Data provided
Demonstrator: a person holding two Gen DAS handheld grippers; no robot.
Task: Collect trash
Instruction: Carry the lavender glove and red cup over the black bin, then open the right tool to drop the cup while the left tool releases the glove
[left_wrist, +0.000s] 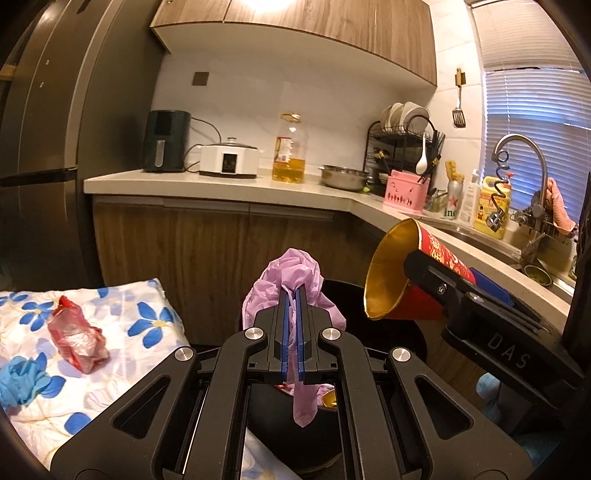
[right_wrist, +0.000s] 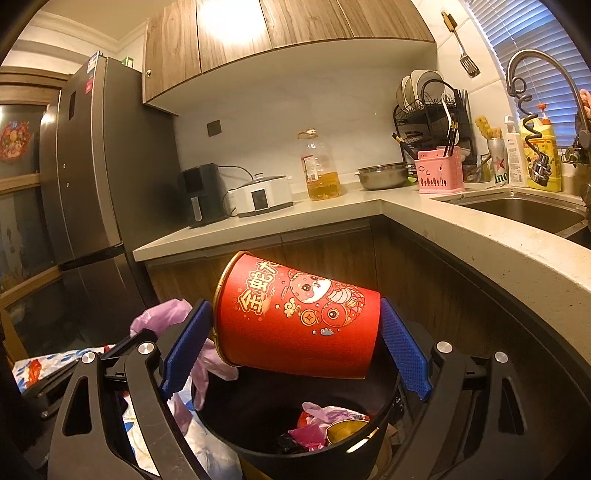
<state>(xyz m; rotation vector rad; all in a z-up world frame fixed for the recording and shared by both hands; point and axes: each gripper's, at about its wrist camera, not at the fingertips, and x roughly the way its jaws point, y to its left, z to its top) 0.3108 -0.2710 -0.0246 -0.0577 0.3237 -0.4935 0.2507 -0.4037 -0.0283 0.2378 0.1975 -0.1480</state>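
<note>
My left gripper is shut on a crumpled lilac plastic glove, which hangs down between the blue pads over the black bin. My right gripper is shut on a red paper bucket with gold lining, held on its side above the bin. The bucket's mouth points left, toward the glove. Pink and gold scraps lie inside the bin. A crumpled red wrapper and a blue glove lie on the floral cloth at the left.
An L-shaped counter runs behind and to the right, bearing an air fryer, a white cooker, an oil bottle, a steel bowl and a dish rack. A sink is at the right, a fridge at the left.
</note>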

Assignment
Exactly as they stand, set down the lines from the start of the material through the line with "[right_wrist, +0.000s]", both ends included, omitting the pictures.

Response
Demonstrator: a person holding two Gen DAS handheld grippers; no robot.
Task: Collect trash
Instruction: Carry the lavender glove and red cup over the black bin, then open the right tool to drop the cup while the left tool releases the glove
[left_wrist, +0.000s] 
[right_wrist, +0.000s] 

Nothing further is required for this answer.